Scan the data for "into" and copy the lines it appears in.

• _Extracted records_
----
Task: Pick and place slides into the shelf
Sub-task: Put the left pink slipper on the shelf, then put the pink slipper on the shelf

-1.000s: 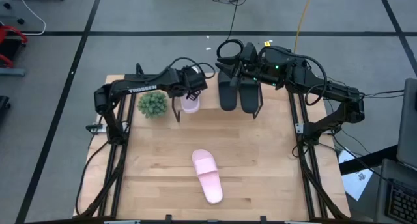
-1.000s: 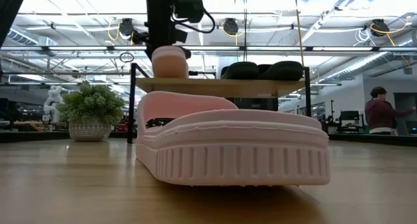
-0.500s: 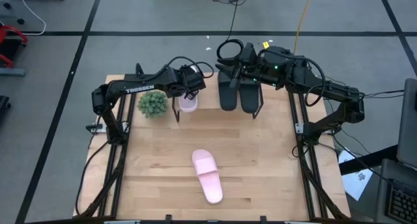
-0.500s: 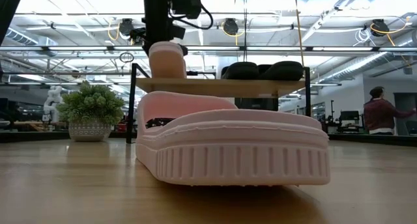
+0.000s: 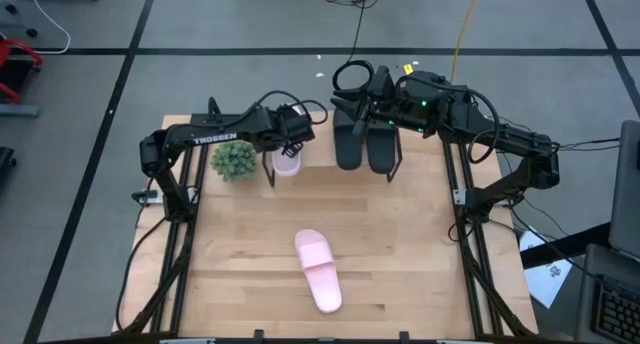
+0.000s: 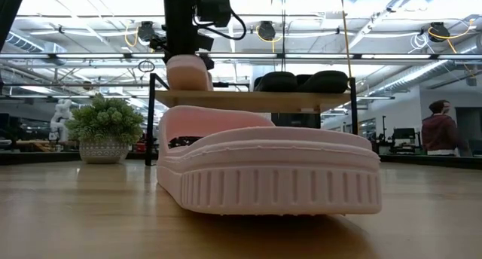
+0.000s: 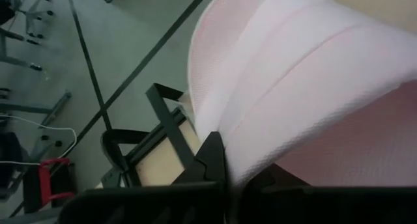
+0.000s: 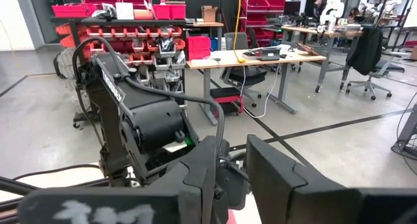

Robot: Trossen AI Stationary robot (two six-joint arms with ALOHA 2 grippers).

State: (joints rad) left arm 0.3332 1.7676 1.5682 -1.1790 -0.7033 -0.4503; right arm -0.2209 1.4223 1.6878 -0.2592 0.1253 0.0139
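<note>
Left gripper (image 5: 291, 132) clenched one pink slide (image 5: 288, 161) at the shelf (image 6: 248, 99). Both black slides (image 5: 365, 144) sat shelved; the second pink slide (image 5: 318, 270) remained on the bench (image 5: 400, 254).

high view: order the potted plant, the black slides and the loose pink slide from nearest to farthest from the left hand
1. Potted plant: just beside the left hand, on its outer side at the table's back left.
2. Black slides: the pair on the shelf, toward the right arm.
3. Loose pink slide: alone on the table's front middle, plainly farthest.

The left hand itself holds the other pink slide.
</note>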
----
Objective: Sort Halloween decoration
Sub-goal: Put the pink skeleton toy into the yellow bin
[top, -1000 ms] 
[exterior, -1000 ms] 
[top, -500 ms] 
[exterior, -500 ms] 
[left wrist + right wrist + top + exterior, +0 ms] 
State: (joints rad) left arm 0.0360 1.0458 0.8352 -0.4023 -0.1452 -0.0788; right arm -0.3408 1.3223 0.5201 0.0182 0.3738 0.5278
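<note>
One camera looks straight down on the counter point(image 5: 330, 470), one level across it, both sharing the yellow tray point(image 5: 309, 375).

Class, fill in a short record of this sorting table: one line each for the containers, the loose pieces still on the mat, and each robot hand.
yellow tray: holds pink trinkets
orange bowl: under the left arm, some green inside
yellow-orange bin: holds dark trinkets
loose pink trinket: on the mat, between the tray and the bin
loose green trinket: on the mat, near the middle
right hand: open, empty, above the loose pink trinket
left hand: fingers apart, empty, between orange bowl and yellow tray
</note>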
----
• _Answer to this task_
Task: Pick and place slides into the shelf
Sub-goal: Put the pink skeleton toy into the yellow bin

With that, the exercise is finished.